Restate the data word for word and leave the images out.

Items from a data source:
== == ==

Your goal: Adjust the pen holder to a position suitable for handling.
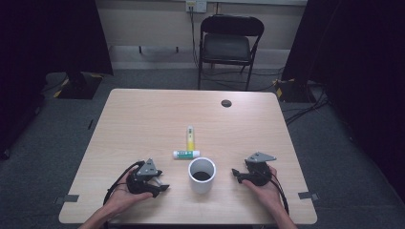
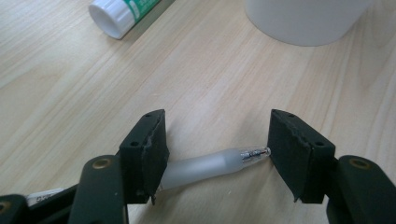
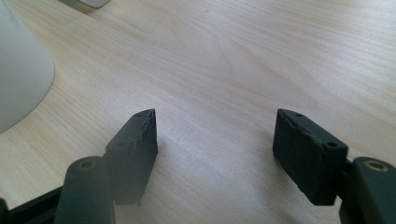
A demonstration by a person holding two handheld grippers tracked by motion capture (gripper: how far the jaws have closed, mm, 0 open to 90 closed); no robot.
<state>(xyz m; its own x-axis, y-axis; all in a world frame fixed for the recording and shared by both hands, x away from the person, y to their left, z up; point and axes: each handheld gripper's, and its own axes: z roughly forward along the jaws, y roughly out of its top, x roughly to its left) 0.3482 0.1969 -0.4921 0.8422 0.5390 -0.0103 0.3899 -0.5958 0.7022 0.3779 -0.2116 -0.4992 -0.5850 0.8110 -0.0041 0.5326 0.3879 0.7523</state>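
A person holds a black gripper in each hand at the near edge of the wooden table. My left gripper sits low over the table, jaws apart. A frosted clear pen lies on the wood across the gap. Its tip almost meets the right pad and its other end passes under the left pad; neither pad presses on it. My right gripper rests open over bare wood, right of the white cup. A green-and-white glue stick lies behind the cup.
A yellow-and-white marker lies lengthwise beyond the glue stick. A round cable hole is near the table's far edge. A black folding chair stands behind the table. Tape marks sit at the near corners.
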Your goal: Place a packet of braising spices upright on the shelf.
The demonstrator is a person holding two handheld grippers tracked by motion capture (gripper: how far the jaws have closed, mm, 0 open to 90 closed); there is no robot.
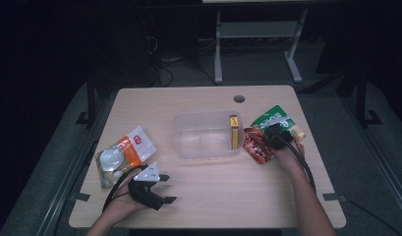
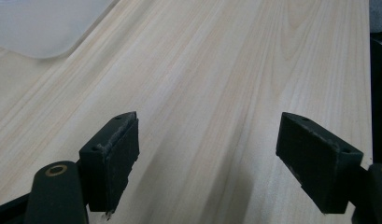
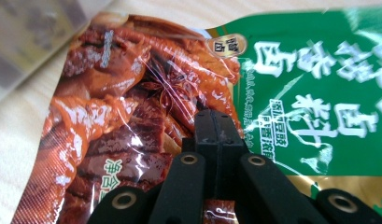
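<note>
Right gripper (image 1: pixel 273 133) is down on the red snack packet (image 1: pixel 256 145), at the right of the counter (image 1: pixel 228 196), just beside the clear plastic bin (image 1: pixel 207 135). In the right gripper view its jaws are pressed together at the packet's edge; I can't tell for sure if film is pinched between them. My guess is it's taking a corner, since a flat pouch gives no other hold.

Red packet is glossy, crinkled film printed with braised meat. It overlaps a green packet (image 1: pixel 276 118), smooth with white lettering.

Left gripper (image 1: pixel 159 189) sits near the front-left, jaws wide apart over bare wood, holding nothing. Looks parked out of the way.

Bin is translucent, rounded corners, mostly empty, with a small yellow box (image 1: pixel 234 132) standing against its right wall. Orange-and-white packet (image 1: pixel 122 155) lies flat on the left.
</note>
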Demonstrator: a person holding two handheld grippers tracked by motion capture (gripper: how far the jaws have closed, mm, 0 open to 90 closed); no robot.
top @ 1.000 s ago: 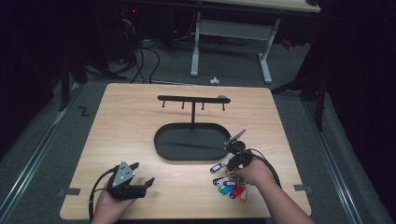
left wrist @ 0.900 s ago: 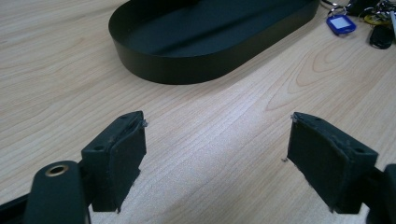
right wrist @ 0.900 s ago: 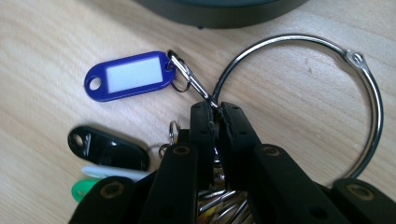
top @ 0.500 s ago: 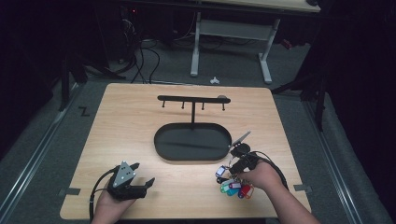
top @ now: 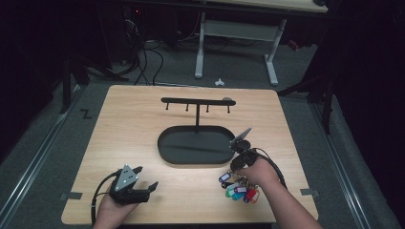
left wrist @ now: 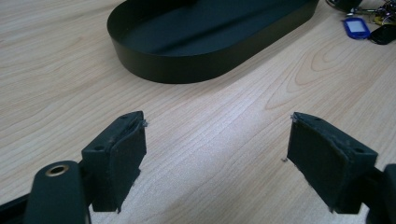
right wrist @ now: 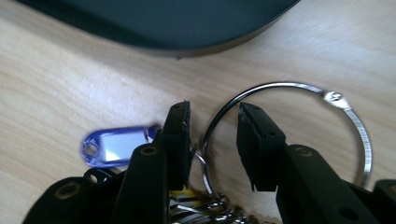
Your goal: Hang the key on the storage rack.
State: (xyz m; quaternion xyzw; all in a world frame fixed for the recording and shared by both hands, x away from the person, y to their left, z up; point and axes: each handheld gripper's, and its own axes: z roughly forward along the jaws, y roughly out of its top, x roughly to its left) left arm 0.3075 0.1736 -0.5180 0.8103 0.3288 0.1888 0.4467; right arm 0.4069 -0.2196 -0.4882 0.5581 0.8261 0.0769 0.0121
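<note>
Light wooden counter (top: pixel 143 124), grain visible. Black oval tray (top: pixel 191 153) at centre, low wall. Black T-shaped rack (top: pixel 197 101) rising from tray's far side, small hooks hanging under crossbar. Beyond counter: grey floor (top: pixel 62 143), white desk legs (top: pixel 272 62), tangled cables (top: pixel 143 52), small white object (top: pixel 219 82) on floor.

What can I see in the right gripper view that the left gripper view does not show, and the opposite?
Right gripper view alone: a big metal ring lying on the table, its wire passing between the right gripper jaws, which stand a little apart without pressing it. Left gripper view alone: the left gripper, jaws wide apart over bare wood. Both share: the black oval tray, the blue key tag and the wooden table.
</note>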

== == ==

_Solution_:
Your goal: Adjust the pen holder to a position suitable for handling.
A demonstration by a person holding two handheld grippers tracked by motion capture (gripper: how far the jaws have closed, mm, 0 open to 90 closed); no robot.
<state>(xyz m; its own x-axis, y-axis; all in a world frame fixed for the recording and shared by both hands, x away from the person, y to their left, z up; point and axes: each handheld gripper's, and its own axes: z roughly forward along the jaws, y roughly out of its top, x roughly to its left) 0.3482 0.1969 -0.4921 0.8422 0.5390 -0.0103 0.3899 -0.5958 0.7022 0.3779 -0.2116 -0.4992 -0.5850 0.8110 -0.0041 0.5326 0.3879 0.7523</state>
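A person holds a black gripper in each hand at the near edge of the wooden table. My left gripper sits low over the table, jaws apart. A frosted clear pen lies on the wood across the gap. Its tip almost meets the right pad and its other end passes under the left pad; neither pad presses on it. My right gripper rests open over bare wood, right of the white cup. A green-and-white glue stick lies behind the cup.
A yellow-and-white marker lies lengthwise beyond the glue stick. A round cable hole is near the table's far edge. A black folding chair stands behind the table. Tape marks sit at the near corners.
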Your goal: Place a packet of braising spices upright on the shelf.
The demonstrator is a person holding two handheld grippers tracked by motion capture (gripper: how far the jaws have closed, mm, 0 open to 90 closed); there is no robot.
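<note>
Right gripper (image 1: pixel 273 133) is down on the red snack packet (image 1: pixel 256 145), at the right of the counter (image 1: pixel 228 196), just beside the clear plastic bin (image 1: pixel 207 135). In the right gripper view its jaws are pressed together at the packet's edge; I can't tell for sure if film is pinched between them. My guess is it's taking a corner, since a flat pouch gives no other hold.

Red packet is glossy, crinkled film printed with braised meat. It overlaps a green packet (image 1: pixel 276 118), smooth with white lettering.

Left gripper (image 1: pixel 159 189) sits near the front-left, jaws wide apart over bare wood, holding nothing. Looks parked out of the way.

Bin is translucent, rounded corners, mostly empty, with a small yellow box (image 1: pixel 234 132) standing against its right wall. Orange-and-white packet (image 1: pixel 122 155) lies flat on the left.
</note>
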Demonstrator: a person holding two handheld grippers tracked by motion capture (gripper: how far the jaws have closed, mm, 0 open to 90 closed); no robot.
top @ 1.000 s ago: 
left wrist @ 0.900 s ago: 
right wrist @ 0.900 s ago: 
top @ 0.500 s ago: 
top @ now: 
left wrist @ now: 
right wrist @ now: 
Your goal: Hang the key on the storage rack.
State: (xyz m; quaternion xyzw; all in a world frame fixed for the recording and shared by both hands, x away from the person, y to their left, z up; point and axes: each handheld gripper's, and its own axes: z roughly forward along the jaws, y roughly out of its top, x roughly to its left) left arm 0.3075 0.1736 -0.5180 0.8103 0.3288 0.1888 0.4467; right arm 0.4069 -0.2196 -0.4882 0.5581 0.8261 0.0769 0.0121
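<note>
Light wooden counter (top: pixel 143 124), grain visible. Black oval tray (top: pixel 191 153) at centre, low wall. Black T-shaped rack (top: pixel 197 101) rising from tray's far side, small hooks hanging under crossbar. Beyond counter: grey floor (top: pixel 62 143), white desk legs (top: pixel 272 62), tangled cables (top: pixel 143 52), small white object (top: pixel 219 82) on floor.

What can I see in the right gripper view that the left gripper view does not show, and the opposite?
Right gripper view alone: a big metal ring lying on the table, its wire passing between the right gripper jaws, which stand a little apart without pressing it. Left gripper view alone: the left gripper, jaws wide apart over bare wood. Both share: the black oval tray, the blue key tag and the wooden table.
</note>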

Nothing more remains in this exercise.